- Film poster
- Directed by: Rene Perez
- Written by: Rene Perez; Barry Massoni;
- Produced by: Mattia Borrani
- Starring: David Lockhart; Camille Montgomery; Rick Mora; Robert Amstler;
- Cinematography: Paul Nordin
- Edited by: Rene Perez
- Music by: Mattia Borrani; Rene Perez;
- Production company: Mattia Borrani Productions
- Release date: July 17, 2010 (Another Hole In the Head Film Festival);
- Running time: 85 minutes
- Country: United States
- Language: English

= The Dead and the Damned =

The Dead and the Damned (also known as Cowboys & Zombies) is a 2010 American horror Western film directed by Rene Perez, written by Perez and Barry Massoni, and starring David Lockhart, Camille Montgomery, Rick Mora, and Robert Amstler. The film depicts a meteorite that unleashes a zombie virus in the American Old West.

== Plot ==
During the California Gold Rush in the 1840s, Mortimer receives a bounty for Brother Wolf, a Native American accused of rape. Mortimer recruits a prostitute, Rhiannon, as bait to lure Wolf out. However, Mortimer becomes dubious of the charges once he meets Wolf. Meanwhile, a group of prospectors unleashes a zombie virus when they attempt to mine a meteorite.
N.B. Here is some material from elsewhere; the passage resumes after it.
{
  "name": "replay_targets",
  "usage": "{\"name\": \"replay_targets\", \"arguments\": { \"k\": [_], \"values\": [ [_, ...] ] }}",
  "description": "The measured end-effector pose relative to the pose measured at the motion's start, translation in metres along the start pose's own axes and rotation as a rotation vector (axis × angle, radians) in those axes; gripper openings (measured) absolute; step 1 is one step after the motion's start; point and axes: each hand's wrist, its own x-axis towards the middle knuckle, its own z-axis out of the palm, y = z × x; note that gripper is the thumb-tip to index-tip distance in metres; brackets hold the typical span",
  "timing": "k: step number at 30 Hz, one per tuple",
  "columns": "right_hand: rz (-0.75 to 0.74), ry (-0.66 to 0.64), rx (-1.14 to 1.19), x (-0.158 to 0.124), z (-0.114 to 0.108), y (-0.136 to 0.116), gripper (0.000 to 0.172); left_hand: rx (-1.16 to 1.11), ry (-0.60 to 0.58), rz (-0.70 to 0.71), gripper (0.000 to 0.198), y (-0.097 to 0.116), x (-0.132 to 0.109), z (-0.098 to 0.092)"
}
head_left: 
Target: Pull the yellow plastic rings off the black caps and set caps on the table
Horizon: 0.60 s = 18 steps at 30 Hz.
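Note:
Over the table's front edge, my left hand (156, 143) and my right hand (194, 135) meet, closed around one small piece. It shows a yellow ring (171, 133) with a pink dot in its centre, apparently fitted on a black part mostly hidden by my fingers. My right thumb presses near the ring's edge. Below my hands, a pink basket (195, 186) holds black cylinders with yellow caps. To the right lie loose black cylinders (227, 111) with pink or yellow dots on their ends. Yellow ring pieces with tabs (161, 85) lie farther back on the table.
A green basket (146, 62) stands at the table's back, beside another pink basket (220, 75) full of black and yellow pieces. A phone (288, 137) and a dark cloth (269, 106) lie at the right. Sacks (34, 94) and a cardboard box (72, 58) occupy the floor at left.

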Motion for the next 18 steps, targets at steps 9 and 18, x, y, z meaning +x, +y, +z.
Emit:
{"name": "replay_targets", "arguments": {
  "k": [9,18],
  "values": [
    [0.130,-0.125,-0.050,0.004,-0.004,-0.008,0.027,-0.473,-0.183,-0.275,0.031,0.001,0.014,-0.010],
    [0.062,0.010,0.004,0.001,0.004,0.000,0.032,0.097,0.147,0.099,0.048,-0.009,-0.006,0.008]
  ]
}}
Mortimer, Rhiannon, and Wolf must band together to stop the zombies.

== Cast ==
- David Lockhart as Mortimer
- Camille Montgomery as Rhiannon
- Rick Mora as Brother Wolf
- Robert Amstler as The German

== Production ==
Filming took place near Yosemite National Park.

== Release ==
The Dead and the Damned premiered at the Another Hole In the Head Film Festival on July 17, 2010. It was released on DVD in the US on July 26, 2011, and in the UK on August 1, 2011.

== Reception ==
Jim Harrington of the San Jose Mercury News called the plot "as ludicrous as it is fun". Rod Lott of the Oklahoma Gazette called it "proof that bargain-basement zombie flicks, which are dime-a-dozen these days, shouldn't be made". Gareth Jones of Dread Central rated it 1.5/5 stars and wrote, "With too little plot and too little visual imagination to justify a feature runtime, we're left with plodding scenes of predictable exposition, poorly executed action and lingering gazes at bare breasts peppered with occasional minutes of something approaching genuine entertainment." Ben Bussey of Brutal as Hell wrote that despite its amateurishness the film "remains a reasonable bit of fun so long as your expectations aren't too high". HorrorTalk rated it 2.5/5 stars and wrote, "The Dead and the Damned had a lot of potential, on both sides of the camera, and it could have succeeded with a bit more experience." Alex DiVincenzo of HorrorNews.Net wrote, "If there's not a gun fight or a zombie chase on screen, the movie is boring." Writing in The Zombie Movie Encyclopedia, Volume 2, academic Peter Dendle called it "mostly a zombie shooting gallery".

== Sequel ==
A loosely connected sequel, The Dead and the Damned 2, was released in October 2014.